EXERCISE:
Could you copy each line of the listing that holds "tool"?

AVAILABLE DATA:
Content starts
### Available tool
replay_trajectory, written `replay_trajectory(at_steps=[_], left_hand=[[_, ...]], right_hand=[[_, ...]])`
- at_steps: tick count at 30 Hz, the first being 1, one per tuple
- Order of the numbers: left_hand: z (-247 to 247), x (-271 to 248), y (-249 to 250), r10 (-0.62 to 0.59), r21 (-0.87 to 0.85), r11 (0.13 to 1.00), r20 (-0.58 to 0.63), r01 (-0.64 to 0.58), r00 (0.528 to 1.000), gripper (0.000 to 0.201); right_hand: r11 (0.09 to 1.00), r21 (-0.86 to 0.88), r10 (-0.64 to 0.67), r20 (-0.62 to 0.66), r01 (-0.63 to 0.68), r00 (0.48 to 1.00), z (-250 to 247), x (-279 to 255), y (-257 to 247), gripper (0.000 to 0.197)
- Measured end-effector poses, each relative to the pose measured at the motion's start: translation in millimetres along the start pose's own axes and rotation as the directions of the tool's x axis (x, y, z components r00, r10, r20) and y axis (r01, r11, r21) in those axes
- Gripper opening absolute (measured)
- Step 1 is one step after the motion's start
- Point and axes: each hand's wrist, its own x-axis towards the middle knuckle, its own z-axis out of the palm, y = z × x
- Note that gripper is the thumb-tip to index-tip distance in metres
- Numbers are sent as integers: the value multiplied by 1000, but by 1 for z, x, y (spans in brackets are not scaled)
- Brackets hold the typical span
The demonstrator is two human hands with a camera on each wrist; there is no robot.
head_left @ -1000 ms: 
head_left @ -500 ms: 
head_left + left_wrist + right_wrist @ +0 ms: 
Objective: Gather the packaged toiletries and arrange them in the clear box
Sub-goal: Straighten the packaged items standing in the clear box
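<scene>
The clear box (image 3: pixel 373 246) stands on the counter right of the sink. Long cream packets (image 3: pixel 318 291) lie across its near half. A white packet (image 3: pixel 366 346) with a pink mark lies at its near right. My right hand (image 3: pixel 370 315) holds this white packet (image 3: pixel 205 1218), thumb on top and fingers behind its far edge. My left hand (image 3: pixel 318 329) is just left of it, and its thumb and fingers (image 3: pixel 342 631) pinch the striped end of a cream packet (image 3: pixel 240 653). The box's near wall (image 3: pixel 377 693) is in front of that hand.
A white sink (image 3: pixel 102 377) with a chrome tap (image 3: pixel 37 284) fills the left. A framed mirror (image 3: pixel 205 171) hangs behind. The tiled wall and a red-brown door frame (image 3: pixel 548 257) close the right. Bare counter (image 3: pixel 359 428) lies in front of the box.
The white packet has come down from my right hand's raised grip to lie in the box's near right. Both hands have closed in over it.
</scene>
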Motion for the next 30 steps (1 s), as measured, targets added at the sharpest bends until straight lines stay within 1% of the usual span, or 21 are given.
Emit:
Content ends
THE COMPLETED TASK:
### Available tool
- Measured end-effector poses, each relative to the pose measured at the motion's start: translation in millimetres along the start pose's own axes and rotation as the directions of the tool's x axis (x, y, z components r00, r10, r20) and y axis (r01, r11, r21) in those axes

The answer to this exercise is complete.